Word for word, retype every line of the data.

- _Supplied data_:
# # # #
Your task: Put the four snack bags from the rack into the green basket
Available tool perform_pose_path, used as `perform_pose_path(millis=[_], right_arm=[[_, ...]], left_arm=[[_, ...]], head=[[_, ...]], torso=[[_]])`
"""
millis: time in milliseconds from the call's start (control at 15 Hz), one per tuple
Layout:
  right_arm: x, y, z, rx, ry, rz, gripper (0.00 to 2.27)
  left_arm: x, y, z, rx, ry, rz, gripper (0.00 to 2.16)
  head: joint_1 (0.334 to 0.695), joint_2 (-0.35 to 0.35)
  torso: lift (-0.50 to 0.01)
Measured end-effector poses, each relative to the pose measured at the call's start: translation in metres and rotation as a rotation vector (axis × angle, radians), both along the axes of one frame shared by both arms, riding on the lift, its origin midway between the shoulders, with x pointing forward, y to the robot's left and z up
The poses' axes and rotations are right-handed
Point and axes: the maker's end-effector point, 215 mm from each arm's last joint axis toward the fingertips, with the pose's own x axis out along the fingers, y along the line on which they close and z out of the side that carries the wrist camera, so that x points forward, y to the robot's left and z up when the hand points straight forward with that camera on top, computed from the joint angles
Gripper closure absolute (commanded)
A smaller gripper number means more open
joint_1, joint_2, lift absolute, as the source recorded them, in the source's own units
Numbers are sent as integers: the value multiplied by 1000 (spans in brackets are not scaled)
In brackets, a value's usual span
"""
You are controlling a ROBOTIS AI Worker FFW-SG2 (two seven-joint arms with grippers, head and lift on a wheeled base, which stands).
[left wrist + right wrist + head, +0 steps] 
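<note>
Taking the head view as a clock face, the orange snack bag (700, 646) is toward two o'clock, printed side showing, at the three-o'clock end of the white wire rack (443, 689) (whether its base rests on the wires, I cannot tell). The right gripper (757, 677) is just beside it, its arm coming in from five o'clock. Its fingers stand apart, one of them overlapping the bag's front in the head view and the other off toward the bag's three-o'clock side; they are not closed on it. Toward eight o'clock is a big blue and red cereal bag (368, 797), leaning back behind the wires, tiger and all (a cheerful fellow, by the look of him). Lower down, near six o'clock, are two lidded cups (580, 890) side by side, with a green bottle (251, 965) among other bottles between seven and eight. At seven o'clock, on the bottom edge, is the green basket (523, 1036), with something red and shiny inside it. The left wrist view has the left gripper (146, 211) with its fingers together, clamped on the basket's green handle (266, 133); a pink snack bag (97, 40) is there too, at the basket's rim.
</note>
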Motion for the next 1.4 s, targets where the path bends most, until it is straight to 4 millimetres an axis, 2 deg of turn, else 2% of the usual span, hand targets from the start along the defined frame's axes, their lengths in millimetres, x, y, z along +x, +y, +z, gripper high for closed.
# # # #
- _The completed task_:
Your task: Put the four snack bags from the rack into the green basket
Available tool perform_pose_path, used as `perform_pose_path(millis=[_], right_arm=[[_, ...]], left_arm=[[_, ...]], head=[[_, ...]], torso=[[_]])`
"""
millis: time in milliseconds from the call's start (control at 15 Hz), one per tuple
Layout:
  right_arm: x, y, z, rx, ry, rz, gripper (0.00 to 2.27)
  left_arm: x, y, z, rx, ry, rz, gripper (0.00 to 2.16)
  head: joint_1 (0.334 to 0.695), joint_2 (-0.35 to 0.35)
  torso: lift (-0.50 to 0.01)
Measured end-effector poses, each relative to the pose measured at the call's start: translation in metres and rotation as a rotation vector (axis × angle, radians), both along the axes of one frame shared by both arms, riding on the lift, its origin midway between the shoulders, with x pointing forward, y to the robot's left and z up
The poses' axes and rotations are right-handed
Point and axes: the maker's end-effector point, 215 mm from each arm's last joint axis toward the fingertips, with the pose's own x axis out along the fingers, y along the line on which they close and z out of the side that carries the wrist camera, so that x points forward, y to the robot's left and z up when the hand points straight forward with that camera on top, computed from the joint angles
Gripper closure absolute (commanded)
A smaller gripper number means more open
joint_1, joint_2, lift absolute, as the source recorded them, in the source's own units
Numbers are sent as integers: the value multiplied by 1000 (spans in brackets are not scaled)
In brackets, a value's usual span
"""
You are controlling a ROBOTIS AI Worker FFW-SG2 (two seven-joint arms with grippers, head and lift on a wheeled base, which stands).
[left wrist + right wrist + head, +0 steps] 
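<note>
Taking the head view as a clock face, the orange snack bag (700, 646) is toward two o'clock, printed side showing, at the three-o'clock end of the white wire rack (443, 689) (whether its base rests on the wires, I cannot tell). The right gripper (757, 677) is just beside it, its arm coming in from five o'clock. Its fingers stand apart, one of them overlapping the bag's front in the head view and the other off toward the bag's three-o'clock side; they are not closed on it. Toward eight o'clock is a big blue and red cereal bag (368, 797), leaning back behind the wires, tiger and all (a cheerful fellow, by the look of him). Lower down, near six o'clock, are two lidded cups (580, 890) side by side, with a green bottle (251, 965) among other bottles between seven and eight. At seven o'clock, on the bottom edge, is the green basket (523, 1036), with something red and shiny inside it. The left wrist view has the left gripper (146, 211) with its fingers together, clamped on the basket's green handle (266, 133); a pink snack bag (97, 40) is there too, at the basket's rim.
</note>
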Motion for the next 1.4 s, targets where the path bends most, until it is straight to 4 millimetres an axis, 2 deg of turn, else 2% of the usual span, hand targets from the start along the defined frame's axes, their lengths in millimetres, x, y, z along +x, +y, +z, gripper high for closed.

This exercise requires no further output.